“哦。”陶织沫有些恍惚,她不喜欢半夜醒来时黑漆漆的一片,平时暮雨都会帮她在屏风外点几处适当的烛火,那烛火透过纱帐后,总会有些朦胧的光线的。可是昨夜醒来,一片漆黑,嗯,陶织沫这会儿已经确定自己昨夜不过是做梦罢了。不过梦中那个人,好像不是阿辞?是莫忘南?呸呸呸!她怎么会梦到莫忘南吻她!而且她好像还……有点享受?

    她忍不住回想起昨夜那个吻……

    哦,不对,莫忘南是有大胡子的,昨夜没有。她居然梦到跟刮掉大胡子的莫忘南亲吻了!陶织沫顿时有种想哭的冲动,心中又觉得对不起了南宫辞几分。

    接下来这几日,她只能在轮椅中过了。

    昨晚她回来后,把洛遥思气了个半死,好端端的一只脚,明明过几日就好了,谁知道出去一躺回来就肿得她都不认识了!

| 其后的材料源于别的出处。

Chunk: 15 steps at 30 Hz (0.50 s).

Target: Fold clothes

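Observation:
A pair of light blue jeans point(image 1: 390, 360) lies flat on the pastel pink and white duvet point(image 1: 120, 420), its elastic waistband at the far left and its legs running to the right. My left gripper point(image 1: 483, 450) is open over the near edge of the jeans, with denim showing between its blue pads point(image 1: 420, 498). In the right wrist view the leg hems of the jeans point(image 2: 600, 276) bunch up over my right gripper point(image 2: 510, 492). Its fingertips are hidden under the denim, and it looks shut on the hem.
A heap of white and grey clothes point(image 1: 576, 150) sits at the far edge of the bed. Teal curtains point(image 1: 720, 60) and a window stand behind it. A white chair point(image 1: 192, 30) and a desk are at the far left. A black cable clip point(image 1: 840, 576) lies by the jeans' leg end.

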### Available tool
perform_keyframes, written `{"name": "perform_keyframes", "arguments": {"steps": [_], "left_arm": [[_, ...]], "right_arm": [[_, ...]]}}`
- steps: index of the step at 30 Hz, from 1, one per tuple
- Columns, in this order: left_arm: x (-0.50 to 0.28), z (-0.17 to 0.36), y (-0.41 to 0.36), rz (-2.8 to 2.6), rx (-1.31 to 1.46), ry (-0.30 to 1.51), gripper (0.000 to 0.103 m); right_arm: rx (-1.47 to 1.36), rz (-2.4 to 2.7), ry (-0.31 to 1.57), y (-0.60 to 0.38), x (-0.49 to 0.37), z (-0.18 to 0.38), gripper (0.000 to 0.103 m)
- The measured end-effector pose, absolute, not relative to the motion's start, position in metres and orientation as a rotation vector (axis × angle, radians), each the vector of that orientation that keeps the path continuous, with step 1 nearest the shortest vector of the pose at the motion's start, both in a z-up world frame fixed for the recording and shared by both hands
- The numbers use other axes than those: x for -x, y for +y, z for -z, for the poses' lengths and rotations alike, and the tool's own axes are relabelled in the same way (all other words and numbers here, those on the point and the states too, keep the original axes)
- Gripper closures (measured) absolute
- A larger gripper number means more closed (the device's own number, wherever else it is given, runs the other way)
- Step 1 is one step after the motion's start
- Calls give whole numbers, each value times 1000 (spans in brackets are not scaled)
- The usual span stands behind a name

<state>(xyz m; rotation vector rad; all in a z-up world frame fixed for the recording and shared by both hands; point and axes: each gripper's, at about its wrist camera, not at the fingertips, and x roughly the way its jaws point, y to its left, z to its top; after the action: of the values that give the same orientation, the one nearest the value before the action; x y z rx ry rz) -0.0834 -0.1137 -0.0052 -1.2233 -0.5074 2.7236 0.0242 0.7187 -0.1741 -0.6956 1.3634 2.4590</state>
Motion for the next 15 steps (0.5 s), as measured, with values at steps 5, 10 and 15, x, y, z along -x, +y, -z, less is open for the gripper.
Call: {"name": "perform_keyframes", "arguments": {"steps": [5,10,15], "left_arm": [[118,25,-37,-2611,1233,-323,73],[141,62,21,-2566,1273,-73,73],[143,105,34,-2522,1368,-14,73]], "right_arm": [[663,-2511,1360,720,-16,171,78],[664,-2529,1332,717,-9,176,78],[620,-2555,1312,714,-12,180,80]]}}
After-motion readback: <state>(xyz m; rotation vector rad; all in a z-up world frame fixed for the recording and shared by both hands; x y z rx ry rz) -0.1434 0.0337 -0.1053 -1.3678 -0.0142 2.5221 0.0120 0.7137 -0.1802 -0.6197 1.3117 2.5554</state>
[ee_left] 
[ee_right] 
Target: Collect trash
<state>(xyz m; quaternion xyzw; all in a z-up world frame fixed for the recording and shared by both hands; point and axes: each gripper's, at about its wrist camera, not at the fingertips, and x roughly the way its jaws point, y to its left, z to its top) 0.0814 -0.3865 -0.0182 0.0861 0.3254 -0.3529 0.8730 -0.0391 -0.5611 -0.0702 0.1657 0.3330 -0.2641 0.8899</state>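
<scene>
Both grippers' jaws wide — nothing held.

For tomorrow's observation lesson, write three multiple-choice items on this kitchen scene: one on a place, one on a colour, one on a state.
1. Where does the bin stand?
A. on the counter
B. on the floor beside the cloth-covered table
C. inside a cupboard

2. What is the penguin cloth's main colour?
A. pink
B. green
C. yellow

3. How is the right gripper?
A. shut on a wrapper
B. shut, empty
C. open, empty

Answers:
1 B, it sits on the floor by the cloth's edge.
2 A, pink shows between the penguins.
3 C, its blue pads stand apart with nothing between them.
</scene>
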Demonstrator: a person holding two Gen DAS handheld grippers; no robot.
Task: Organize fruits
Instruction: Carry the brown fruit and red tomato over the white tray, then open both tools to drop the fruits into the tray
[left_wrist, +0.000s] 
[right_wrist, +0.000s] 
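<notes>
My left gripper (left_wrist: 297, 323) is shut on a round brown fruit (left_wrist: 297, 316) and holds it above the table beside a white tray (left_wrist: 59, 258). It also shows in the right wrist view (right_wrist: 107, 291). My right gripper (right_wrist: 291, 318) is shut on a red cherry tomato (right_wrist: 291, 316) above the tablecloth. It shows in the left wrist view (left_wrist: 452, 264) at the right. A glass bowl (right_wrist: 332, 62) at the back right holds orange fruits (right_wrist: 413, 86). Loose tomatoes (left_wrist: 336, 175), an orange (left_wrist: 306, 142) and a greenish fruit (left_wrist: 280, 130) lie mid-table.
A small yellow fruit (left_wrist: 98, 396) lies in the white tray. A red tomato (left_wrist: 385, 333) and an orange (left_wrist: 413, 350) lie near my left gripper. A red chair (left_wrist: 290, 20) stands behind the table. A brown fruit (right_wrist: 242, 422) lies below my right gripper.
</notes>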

    最后,洛遥思一边为她包扎一边怒骂,等包扎完后陶夫人也派了人来,似有些打探的意思,陶织沫这边倒是拉着那个丫环哭诉了好一会儿,说什么容太妃的人将她带到了一个地方,然后就丢下她走了,结果她在宫中绕了许久,还摔到了花丛中,扎得伤痕累累,最后快天黑的时候才遇到了好心的宫女给她指路,她这才得以出宫。

    “唉,本来脚就没好,还在宫中走了那么长久的路,也不知以为会否落下病根了。”陶织沫说得一把鼻涕一把眼泪,那丫环都听得耳朵起茧了。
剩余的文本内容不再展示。